**Given material:**
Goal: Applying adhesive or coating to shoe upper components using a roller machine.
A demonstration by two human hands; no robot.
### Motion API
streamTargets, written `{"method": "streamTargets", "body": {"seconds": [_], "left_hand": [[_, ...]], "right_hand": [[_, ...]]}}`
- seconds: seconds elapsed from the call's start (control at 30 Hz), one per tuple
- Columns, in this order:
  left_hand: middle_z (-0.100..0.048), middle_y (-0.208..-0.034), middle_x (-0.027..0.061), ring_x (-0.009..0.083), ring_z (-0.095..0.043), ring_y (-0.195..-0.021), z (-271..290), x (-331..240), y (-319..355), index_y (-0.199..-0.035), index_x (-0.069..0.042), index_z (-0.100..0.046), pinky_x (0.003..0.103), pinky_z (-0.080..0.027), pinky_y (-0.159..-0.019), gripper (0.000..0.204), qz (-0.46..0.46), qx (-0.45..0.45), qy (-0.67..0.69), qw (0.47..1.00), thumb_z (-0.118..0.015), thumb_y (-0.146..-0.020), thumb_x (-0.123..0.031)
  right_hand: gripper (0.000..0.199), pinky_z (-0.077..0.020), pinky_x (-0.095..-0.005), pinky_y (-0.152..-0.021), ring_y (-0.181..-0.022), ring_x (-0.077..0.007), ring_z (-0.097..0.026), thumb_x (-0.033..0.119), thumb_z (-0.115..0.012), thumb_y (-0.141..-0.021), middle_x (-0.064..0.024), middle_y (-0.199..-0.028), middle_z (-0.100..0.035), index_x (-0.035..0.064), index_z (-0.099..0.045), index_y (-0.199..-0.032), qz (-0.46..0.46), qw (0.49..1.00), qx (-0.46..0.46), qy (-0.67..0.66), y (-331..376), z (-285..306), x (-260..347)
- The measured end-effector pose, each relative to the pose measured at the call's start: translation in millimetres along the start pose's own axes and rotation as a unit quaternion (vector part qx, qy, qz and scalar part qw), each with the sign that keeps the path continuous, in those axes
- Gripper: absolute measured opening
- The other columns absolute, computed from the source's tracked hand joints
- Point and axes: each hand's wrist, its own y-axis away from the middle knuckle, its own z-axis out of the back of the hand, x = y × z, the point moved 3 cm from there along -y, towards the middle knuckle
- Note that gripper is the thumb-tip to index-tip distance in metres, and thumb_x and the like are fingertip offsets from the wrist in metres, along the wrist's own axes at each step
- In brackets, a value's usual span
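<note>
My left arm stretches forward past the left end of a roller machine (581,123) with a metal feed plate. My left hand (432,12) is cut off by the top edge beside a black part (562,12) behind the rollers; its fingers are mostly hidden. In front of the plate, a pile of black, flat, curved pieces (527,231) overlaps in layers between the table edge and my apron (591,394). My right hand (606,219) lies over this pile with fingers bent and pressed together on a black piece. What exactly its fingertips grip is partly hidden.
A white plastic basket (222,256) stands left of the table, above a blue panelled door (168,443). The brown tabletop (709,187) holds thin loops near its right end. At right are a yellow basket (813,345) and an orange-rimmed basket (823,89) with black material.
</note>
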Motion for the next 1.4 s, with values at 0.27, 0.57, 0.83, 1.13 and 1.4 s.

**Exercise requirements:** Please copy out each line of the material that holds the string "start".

**Task answer:**
- seconds: seconds elapsed from the call's start (control at 30 Hz), one per tuple
- The measured end-effector pose, each relative to the pose measured at the call's start: translation in millimetres along the start pose's own axes and rotation as a unit quaternion (vector part qx, qy, qz and scalar part qw), each with the sign that keeps the path continuous, in those axes

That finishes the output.